**INSTRUCTIONS FOR THE TASK**
Every entry below must be transcribed exactly, with no line missing.

**DATA UNDER STUDY**
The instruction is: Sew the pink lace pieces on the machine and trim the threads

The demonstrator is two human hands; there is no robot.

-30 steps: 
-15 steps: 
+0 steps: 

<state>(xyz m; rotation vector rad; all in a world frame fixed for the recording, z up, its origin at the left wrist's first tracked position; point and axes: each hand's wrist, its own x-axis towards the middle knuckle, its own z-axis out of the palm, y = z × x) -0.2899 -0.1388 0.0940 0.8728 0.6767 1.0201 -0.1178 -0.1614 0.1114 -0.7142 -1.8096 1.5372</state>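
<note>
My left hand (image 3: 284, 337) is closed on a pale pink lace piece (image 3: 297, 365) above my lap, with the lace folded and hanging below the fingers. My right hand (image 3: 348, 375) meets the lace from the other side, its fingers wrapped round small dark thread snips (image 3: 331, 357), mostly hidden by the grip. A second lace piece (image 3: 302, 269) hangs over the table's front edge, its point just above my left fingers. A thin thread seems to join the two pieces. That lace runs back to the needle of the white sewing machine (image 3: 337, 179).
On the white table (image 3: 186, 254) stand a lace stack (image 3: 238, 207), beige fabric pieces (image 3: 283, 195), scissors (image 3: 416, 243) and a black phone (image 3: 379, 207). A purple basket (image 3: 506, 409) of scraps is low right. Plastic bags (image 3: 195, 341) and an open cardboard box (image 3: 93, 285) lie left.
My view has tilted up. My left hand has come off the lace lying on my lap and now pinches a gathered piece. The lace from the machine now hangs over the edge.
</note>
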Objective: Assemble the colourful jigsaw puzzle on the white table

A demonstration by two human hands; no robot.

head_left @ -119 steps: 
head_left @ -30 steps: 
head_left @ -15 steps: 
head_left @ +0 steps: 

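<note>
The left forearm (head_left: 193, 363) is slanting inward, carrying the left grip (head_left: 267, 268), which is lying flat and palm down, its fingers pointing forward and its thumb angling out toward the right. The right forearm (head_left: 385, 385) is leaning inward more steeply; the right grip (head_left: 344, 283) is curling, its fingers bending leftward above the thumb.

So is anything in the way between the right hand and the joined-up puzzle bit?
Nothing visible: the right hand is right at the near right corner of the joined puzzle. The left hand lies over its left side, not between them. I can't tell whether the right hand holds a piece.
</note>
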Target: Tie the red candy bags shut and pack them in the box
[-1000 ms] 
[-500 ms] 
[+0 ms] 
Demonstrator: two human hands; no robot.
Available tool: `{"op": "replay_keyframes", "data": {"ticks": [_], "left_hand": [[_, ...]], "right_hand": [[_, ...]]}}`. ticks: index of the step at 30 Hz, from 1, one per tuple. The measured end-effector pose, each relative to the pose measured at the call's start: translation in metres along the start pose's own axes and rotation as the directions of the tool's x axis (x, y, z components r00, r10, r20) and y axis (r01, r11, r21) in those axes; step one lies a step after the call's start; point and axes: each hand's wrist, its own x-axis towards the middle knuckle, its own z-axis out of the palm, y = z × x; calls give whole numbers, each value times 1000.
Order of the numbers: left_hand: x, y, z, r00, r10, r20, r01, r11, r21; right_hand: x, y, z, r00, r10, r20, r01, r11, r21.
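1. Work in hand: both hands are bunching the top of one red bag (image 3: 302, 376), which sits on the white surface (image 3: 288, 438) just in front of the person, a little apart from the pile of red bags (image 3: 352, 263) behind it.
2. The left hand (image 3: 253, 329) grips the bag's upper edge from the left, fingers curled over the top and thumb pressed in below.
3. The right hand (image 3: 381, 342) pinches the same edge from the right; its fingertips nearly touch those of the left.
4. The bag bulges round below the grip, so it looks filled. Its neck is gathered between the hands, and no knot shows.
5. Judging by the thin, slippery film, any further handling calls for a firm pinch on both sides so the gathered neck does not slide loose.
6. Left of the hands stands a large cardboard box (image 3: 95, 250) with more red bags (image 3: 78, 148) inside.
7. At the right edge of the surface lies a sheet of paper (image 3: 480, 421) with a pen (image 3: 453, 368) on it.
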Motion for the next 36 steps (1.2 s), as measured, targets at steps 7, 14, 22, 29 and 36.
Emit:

**FINAL ANSWER**
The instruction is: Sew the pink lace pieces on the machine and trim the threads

The demonstrator is two human hands; there is no robot.

-30 steps: 
-15 steps: 
+0 steps: 

<state>(xyz m; rotation vector rad; all in a world frame fixed for the recording, z up, its origin at the left wrist's first tracked position; point and axes: each hand's wrist, its own x-axis towards the middle knuckle, its own z-axis out of the palm, y = z × x) -0.2899 -0.1388 0.0940 0.8728 0.6767 1.0201 -0.1178 -0.1614 0.1114 -0.7142 -1.8096 1.5372</state>
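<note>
My left hand (image 3: 284, 337) is closed on a pale pink lace piece (image 3: 297, 365) above my lap, with the lace folded and hanging below the fingers. My right hand (image 3: 348, 375) meets the lace from the other side, its fingers wrapped round small dark thread snips (image 3: 331, 357), mostly hidden by the grip. A second lace piece (image 3: 302, 269) hangs over the table's front edge, its point just above my left fingers. A thin thread seems to join the two pieces. That lace runs back to the needle of the white sewing machine (image 3: 337, 179).
On the white table (image 3: 186, 254) stand a lace stack (image 3: 238, 207), beige fabric pieces (image 3: 283, 195), scissors (image 3: 416, 243) and a black phone (image 3: 379, 207). A purple basket (image 3: 506, 409) of scraps is low right. Plastic bags (image 3: 195, 341) and an open cardboard box (image 3: 93, 285) lie left.
My view has tilted up. My left hand has come off the lace lying on my lap and now pinches a gathered piece. The lace from the machine now hangs over the edge.
</note>
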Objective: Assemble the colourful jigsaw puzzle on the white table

A demonstration by two human hands; no robot.

head_left @ -119 steps: 
head_left @ -30 steps: 
head_left @ -15 steps: 
head_left @ +0 steps: 

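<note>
The left forearm (head_left: 193, 363) is slanting inward, carrying the left grip (head_left: 267, 268), which is lying flat and palm down, its fingers pointing forward and its thumb angling out toward the right. The right forearm (head_left: 385, 385) is leaning inward more steeply; the right grip (head_left: 344, 283) is curling, its fingers bending leftward above the thumb.

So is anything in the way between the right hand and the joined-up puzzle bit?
Nothing visible: the right hand is right at the near right corner of the joined puzzle. The left hand lies over its left side, not between them. I can't tell whether the right hand holds a piece.
</note>
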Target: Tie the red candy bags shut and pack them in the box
[-1000 ms] 
[-500 ms] 
[+0 ms] 
Demonstrator: two human hands; no robot.
Available tool: `{"op": "replay_keyframes", "data": {"ticks": [_], "left_hand": [[_, ...]], "right_hand": [[_, ...]]}}`. ticks: index of the step at 30 Hz, from 1, one per tuple. The measured end-effector pose, each relative to the pose measured at the call's start: translation in metres along the start pose's own axes and rotation as the directions of the tool's x axis (x, y, z components r00, r10, r20) and y axis (r01, r11, r21) in those axes; step one lies a step after the call's start; point and axes: each hand's wrist, its own x-axis towards the middle knuckle, its own z-axis out of the palm, y = z × x; calls give whole numbers, each value times 1000.
Order of the numbers: left_hand: x, y, z, r00, r10, r20, r01, r11, r21; right_hand: x, y, z, r00, r10, r20, r01, r11, r21.
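1. Work in hand: both hands are bunching the top of one red bag (image 3: 302, 376), which sits on the white surface (image 3: 288, 438) just in front of the person, a little apart from the pile of red bags (image 3: 352, 263) behind it.
2. The left hand (image 3: 253, 329) grips the bag's upper edge from the left, fingers curled over the top and thumb pressed in below.
3. The right hand (image 3: 381, 342) pinches the same edge from the right; its fingertips nearly touch those of the left.
4. The bag bulges round below the grip, so it looks filled. Its neck is gathered between the hands, and no knot shows.
5. Judging by the thin, slippery film, any further handling calls for a firm pinch on both sides so the gathered neck does not slide loose.
6. Left of the hands stands a large cardboard box (image 3: 95, 250) with more red bags (image 3: 78, 148) inside.
7. At the right edge of the surface lies a sheet of paper (image 3: 480, 421) with a pen (image 3: 453, 368) on it.
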Motion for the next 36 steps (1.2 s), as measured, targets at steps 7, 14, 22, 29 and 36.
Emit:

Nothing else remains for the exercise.